I am just left with this nasty sinking feeling in my stomach. Oh, I want to think that he is OK, but I am afraid.

And questions want answers, such as why did Social Services have to come right then and there? Couldn't they have waited just a little longer? Maybe you would have had a chance. Maybe Mikey would have had a chance.

Horrible.

- Heidi

thordora said...

How would a situation like that get worked out? If a child had no real documentation, what would happen?

If Mikey was as strong and smart as you say he was, I'm sure he's ok.

pgoodness said...

You see such joy and sadness, it must be like a roller coaster every day. You were thinking of Mikey, and I think you had every right to listen to your instincts and pursue it. I'm certain he turned out all right - perhaps the best thing that could have happened was getting away from her - I wasn't there, but my gut says she wasn't his mother except in her head.

kgirl said...

Think of how you would have felt if you had never done anything and they eventually disappeared anyway.
Once again it sounds like you intervened in a caring, as non-intrusive way as possible given the circumstances, and handled it with grace and composure. It sucks that your reward is to be haunted by it.

Sober Briquette said...

I don't know what to say.

It would seem her problems were pretty deep, and I hope that he was doing better, as he was no longer with her the second time you met.

Oh, The Joys said...

Haunting.

Redneck Mommy said...

What a nightmare.

I can't imagine. Poor Mikey. I hope he is all right.

cce said...

This is sort of a harrowing tale, especially for me, who fears kidnapping over all else.

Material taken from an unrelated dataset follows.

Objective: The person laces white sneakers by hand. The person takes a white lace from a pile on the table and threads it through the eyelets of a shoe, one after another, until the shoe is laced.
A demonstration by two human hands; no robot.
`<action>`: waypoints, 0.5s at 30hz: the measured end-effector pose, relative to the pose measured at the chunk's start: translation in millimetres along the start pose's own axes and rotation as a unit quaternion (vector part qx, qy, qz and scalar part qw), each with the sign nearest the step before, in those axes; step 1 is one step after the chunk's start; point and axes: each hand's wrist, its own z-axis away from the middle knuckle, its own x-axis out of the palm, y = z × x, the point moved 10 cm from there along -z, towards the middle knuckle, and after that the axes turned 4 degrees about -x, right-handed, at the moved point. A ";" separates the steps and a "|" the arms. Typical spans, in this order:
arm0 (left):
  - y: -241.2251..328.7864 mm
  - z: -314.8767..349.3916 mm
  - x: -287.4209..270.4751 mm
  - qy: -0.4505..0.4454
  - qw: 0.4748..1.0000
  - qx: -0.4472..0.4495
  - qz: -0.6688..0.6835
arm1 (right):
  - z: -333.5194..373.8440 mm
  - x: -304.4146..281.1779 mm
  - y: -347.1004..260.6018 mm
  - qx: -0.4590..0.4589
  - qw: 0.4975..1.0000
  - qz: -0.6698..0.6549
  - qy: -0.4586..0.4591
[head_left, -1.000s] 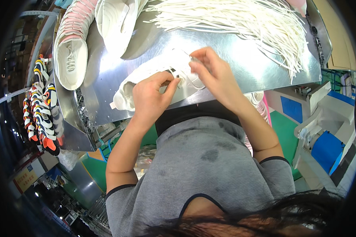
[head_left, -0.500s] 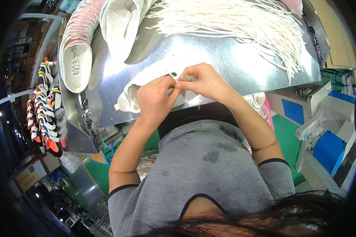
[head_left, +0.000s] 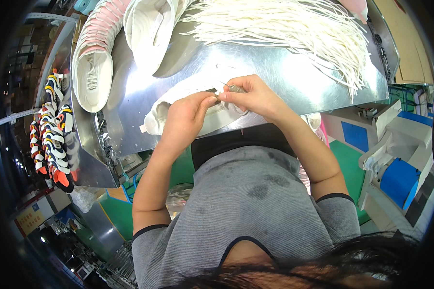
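A white shoe upper point(head_left: 154, 119) lies on its side on the metal table point(head_left: 255, 62), close to the near edge, its opening toward the left. Over its lacing area my left hand point(head_left: 184, 118) is closed in a pinch; what sits between the fingertips is too small to make out. My right hand point(head_left: 255, 98) grips the grey wrapped handle of a small awl-like tool point(head_left: 236, 89), its thin metal tip sticking out up and left. The fingertips of both hands nearly meet, and they hide part of the upper.
Behind lies a heap of white laces point(head_left: 284, 24). To the left are a nested row of white-and-pink shoe uppers point(head_left: 94, 72) and more white uppers point(head_left: 152, 43). Multicoloured shoe uppers point(head_left: 55, 139) hang past the table's left edge. Grey machinery with blue panels point(head_left: 400, 183) stands right.
My right hand has turned and shifted slightly right, so the tool's thin tip shows more. My left hand's fingers have straightened into a flatter pinch.
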 end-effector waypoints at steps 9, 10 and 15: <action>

You did what you could and that will have to be good enough.

Jennifer said...

This makes me ache. :(

Karen Forest said...

What is amazing to me is your ability to keep your composure.

After the second meeting and her claiming not to have known who he was, I don't believe I could have. Anger wouldn't have been productive at all, but I am afraid that I wouldn't have been able to keep mine in check. Again, this is why you amaze me and I truly believe that you are God's gift to the people you help.

Bon said...

i shudder.

poor Mikey.

you didn't do wrong...you tried to do right, but also tried to set it up so that she wouldn't run, tried to be as wise as you could. and yet there are parameters and protocol and rights to be respected. the system isn't perfect.

and sometimes it makes me shudder.

KC said...

I would have done the same. Despite no proof, intuition counts for so much and the possibility of helping that poor little boy.

I hope he's okay somewhere.

hel said...

I wish I could enfold your heart in my hands.

biodtl said...

I don't think it was wrong to look into it the way you did - the welfare of a child was at stake. I would have done the same. It's sad that they disappeared again.

Momish said...

I am so sorry you have to live with such haunting memories and unknowns. All because you want to help people. How sad, and I am sure you have many more heartbreaking stories, which is even sadder.

{{{hugs}}}

Christine said...

this one hit me hard in the gut. where is he? is he ok? we can only hope. . .

you diod the right thing. really.

Marymurtz said...

Oh my God....how heartbreaking. You did exactly the right thing. It's part of the bleakness of things at times to realize that sometimes even the right thing doesn't work out.

When I worked in a child care center, one of the children mentioned some sexually inappropriate things and we were led to believe she was being molested. We had to call the authorities, and her parents came in and questioned us, sobbing, asking WHY DID YOU DO THIS? The result came back unfounded, but their lives were wrecked. We did the right thing, but was it really?

Julie Pippert said...

Oh this is killing me. I think you did all you could.

Julie
Using My Words

slackermommy said...

That's heartbreaking. Not having closure must be so frustrating. I hope Mikey is okay wherever he is.

Lawyer Mama said...

The not knowing must be the worst. What a haunting story, Jen.

Susanne said...

I don't really have to add something to all these other comments but I just wanted to you that I am here and listening. Well. Reading anyway.

b*babbler said...

A haunting story. You should never feel guilty for pursuing your intuition in this case though.